_Exercise objective_:
What you return has to match the listing below line for line.
_ _ _
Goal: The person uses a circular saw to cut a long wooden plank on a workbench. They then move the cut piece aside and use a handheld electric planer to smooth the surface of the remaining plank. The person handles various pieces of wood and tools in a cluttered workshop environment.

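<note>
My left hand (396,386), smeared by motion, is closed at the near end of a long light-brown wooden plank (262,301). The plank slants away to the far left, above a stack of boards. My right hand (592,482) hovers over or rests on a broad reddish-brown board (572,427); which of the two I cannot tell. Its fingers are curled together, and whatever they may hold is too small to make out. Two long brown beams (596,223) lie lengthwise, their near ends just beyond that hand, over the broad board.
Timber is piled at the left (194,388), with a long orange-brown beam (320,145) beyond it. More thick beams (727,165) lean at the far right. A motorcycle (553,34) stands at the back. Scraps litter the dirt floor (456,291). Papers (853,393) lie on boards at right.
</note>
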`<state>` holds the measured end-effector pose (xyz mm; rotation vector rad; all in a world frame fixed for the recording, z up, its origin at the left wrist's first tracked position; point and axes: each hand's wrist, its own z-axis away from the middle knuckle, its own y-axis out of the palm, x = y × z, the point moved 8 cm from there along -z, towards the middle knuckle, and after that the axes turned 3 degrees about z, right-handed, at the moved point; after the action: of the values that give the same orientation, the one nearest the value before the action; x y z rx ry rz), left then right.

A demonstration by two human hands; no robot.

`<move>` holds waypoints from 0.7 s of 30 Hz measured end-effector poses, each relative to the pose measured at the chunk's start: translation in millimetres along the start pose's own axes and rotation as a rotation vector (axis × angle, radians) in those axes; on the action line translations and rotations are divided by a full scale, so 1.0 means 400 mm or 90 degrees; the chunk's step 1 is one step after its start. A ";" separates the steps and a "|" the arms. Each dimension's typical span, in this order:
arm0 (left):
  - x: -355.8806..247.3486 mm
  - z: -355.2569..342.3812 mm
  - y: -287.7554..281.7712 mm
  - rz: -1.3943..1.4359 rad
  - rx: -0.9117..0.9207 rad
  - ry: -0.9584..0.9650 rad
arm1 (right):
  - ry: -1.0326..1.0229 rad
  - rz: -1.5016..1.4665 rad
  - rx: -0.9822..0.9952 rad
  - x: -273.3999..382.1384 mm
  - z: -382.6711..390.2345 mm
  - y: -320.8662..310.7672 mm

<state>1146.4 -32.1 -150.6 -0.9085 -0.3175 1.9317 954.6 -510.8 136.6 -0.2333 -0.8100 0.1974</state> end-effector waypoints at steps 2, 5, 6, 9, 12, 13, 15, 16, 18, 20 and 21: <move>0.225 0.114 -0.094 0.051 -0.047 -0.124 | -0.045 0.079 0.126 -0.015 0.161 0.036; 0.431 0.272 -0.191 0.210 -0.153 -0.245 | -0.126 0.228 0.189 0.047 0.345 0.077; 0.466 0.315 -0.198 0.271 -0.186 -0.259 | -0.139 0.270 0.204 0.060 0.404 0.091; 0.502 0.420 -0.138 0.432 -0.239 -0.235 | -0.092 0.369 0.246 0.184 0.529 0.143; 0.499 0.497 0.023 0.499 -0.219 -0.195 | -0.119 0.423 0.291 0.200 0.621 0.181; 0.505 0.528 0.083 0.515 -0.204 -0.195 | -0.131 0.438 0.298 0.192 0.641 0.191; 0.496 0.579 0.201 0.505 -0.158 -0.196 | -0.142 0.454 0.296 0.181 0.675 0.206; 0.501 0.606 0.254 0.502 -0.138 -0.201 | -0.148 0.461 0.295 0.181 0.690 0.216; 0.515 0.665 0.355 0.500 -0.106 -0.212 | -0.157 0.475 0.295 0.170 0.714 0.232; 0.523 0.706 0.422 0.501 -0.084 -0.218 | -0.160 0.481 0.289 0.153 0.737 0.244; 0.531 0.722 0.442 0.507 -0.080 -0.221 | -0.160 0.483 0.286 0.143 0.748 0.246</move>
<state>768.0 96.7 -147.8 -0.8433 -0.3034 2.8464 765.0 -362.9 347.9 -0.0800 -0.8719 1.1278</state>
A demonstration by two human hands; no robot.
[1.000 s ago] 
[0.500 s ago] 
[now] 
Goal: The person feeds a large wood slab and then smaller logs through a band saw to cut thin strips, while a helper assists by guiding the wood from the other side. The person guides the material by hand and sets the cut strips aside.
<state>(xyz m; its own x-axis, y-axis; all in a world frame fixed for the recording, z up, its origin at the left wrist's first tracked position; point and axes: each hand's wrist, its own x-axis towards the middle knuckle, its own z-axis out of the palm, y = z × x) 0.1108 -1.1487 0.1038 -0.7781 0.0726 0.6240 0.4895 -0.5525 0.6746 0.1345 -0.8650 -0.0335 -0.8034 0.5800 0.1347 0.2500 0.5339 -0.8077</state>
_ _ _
_Finished exercise_:
Goal: The person uses a circular saw to cut a long wooden plank on a workbench. They then move the cut piece aside and use a handheld electric planer to smooth the surface of the remaining plank. The person handles various pieces of wood and tools in a cluttered workshop environment.

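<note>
My left hand (396,386), smeared by motion, is closed at the near end of a long light-brown wooden plank (262,301). The plank slants away to the far left, above a stack of boards. My right hand (592,482) hovers over or rests on a broad reddish-brown board (572,427); which of the two I cannot tell. Its fingers are curled together, and whatever they may hold is too small to make out. Two long brown beams (596,223) lie lengthwise, their near ends just beyond that hand, over the broad board.
Timber is piled at the left (194,388), with a long orange-brown beam (320,145) beyond it. More thick beams (727,165) lean at the far right. A motorcycle (553,34) stands at the back. Scraps litter the dirt floor (456,291). Papers (853,393) lie on boards at right.
</note>
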`<state>` holds the measured end-effector pose (xyz mm; rotation vector rad; all in a world frame fixed for the recording, z up, its origin at the left wrist's first tracked position; point and axes: each hand's wrist, its own z-axis away from the middle knuckle, its own y-axis out of the palm, x = y × z, the point moved 8 cm from there along -z, towards the middle knuckle, and after that the axes turned 3 degrees about z, right-handed, at the moved point; after the action: of the values that give the same orientation, the one nearest the value before the action; x y z rx ry rz), left then right.

A demonstration by two human hands; no robot.

`<move>` holds waypoints from 0.7 s of 30 Hz measured end-effector poses, each relative to the pose measured at the chunk's start: translation in millimetres along the start pose's own axes and rotation as a rotation vector (axis × angle, radians) in those axes; on the action line translations and rotations are divided by a full scale, so 1.0 means 400 mm or 90 degrees; the chunk's step 1 is one step after its start. A ";" separates the steps and a "|" the arms. Each dimension's typical span, in this order:
arm0 (left):
  - x: -355.8806..247.3486 mm
  - z: -355.2569..342.3812 mm
  - y: -287.7554..281.7712 mm
  - rz: -1.3943..1.4359 rad
  - rx: -0.9117..0.9207 rad
  - ry: -0.9584..0.9650 rad
arm1 (right):
  - ry: -1.0326..1.0229 rad
  - rz: -1.5016..1.4665 rad
  - rx: -0.9822..0.9952 rad
  - x: -273.3999..382.1384 mm
  - z: -382.6711..390.2345 mm
  - y: -320.8662..310.7672 mm

<state>1146.4 -32.1 -150.6 -0.9085 -0.3175 1.9317 954.6 -510.8 136.6 -0.2333 -0.8100 0.1974</state> end-effector waypoints at steps 2, 5, 6, 9, 12, 13, 15, 16, 18, 20 and 21: <move>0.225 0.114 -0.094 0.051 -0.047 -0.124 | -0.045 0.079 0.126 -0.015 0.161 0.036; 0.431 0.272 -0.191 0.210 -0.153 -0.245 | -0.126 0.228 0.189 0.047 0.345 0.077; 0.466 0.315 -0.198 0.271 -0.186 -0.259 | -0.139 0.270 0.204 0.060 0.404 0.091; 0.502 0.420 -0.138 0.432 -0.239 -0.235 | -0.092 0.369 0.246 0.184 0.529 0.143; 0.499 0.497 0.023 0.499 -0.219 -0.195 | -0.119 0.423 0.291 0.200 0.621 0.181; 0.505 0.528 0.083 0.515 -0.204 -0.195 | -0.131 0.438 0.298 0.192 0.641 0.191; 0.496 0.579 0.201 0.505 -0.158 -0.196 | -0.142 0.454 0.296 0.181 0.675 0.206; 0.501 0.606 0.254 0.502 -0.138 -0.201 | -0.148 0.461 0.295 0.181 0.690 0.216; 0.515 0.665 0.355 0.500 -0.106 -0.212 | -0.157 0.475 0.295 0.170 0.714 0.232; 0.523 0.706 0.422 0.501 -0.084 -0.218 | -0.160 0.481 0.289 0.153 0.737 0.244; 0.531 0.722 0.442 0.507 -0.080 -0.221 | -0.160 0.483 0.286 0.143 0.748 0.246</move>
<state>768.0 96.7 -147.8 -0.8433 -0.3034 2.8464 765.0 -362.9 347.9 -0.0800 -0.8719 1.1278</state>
A demonstration by two human hands; no robot.
[1.000 s ago] 
[0.500 s ago] 
[now] 
Goal: The person feeds a large wood slab and then smaller logs through a band saw to cut thin strips, while a helper assists by guiding the wood from the other side. The person guides the material by hand and sets the cut strips aside.
<state>(xyz m; its own x-axis, y-axis; all in a world frame fixed for the recording, z up, its origin at the left wrist's first tracked position; point and axes: each hand's wrist, its own x-axis towards the middle knuckle, its own z-axis out of the palm, y = z × x) 0.1108 -1.1487 0.1038 -0.7781 0.0726 0.6240 0.4895 -0.5525 0.6746 0.1345 -0.8650 -0.0335 -0.8034 0.5800 0.1347 0.2500 0.5339 -0.8077</state>

That completes the answer to this exercise.